Description of the task: When you transcribe the listing, keep each line exact and drop the pictures.

Raw data:
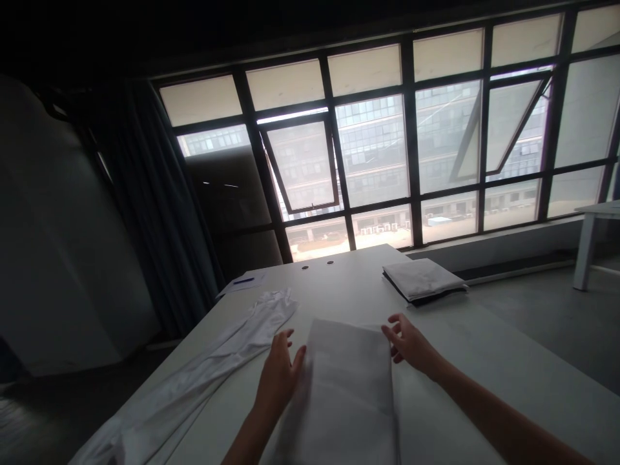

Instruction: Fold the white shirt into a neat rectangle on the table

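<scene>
L hand (pixel 278 381) & R hand (pixel 411 342) open, fingers spread, just beside folded cloth (pixel 349 394); white garment (pixel 194 381) along L side of table (pixel 450 381), folded stack (pixel 421 279) nr far edge.

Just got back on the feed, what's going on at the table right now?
A person's left hand and right hand, both open, are at either side of a flat pale cloth on a white table. A long white garment lies to its left, and a folded white cloth on dark fabric lies farther ahead.
</scene>
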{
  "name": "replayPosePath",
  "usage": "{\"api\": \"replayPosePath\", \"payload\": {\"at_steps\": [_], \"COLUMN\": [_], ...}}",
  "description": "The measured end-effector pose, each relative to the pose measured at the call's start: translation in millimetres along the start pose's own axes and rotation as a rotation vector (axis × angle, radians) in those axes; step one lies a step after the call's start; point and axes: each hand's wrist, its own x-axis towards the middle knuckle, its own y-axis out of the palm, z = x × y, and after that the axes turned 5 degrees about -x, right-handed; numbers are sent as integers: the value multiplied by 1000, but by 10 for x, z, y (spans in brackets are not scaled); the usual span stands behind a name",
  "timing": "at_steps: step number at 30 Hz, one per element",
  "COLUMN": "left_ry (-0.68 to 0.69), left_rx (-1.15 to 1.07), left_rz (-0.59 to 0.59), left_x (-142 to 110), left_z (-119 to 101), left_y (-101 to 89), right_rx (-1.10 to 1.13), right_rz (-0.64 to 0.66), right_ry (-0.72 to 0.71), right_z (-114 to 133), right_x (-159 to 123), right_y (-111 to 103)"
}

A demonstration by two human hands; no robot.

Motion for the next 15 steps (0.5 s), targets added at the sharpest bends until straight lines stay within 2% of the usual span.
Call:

Completed exercise:
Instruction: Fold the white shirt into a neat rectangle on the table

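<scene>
L hand (pixel 278 381) & R hand (pixel 411 342) open, fingers spread, just beside folded cloth (pixel 349 394); white garment (pixel 194 381) along L side of table (pixel 450 381), folded stack (pixel 421 279) nr far edge.

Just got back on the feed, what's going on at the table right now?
A person's left hand and right hand, both open, are at either side of a flat pale cloth on a white table. A long white garment lies to its left, and a folded white cloth on dark fabric lies farther ahead.
</scene>
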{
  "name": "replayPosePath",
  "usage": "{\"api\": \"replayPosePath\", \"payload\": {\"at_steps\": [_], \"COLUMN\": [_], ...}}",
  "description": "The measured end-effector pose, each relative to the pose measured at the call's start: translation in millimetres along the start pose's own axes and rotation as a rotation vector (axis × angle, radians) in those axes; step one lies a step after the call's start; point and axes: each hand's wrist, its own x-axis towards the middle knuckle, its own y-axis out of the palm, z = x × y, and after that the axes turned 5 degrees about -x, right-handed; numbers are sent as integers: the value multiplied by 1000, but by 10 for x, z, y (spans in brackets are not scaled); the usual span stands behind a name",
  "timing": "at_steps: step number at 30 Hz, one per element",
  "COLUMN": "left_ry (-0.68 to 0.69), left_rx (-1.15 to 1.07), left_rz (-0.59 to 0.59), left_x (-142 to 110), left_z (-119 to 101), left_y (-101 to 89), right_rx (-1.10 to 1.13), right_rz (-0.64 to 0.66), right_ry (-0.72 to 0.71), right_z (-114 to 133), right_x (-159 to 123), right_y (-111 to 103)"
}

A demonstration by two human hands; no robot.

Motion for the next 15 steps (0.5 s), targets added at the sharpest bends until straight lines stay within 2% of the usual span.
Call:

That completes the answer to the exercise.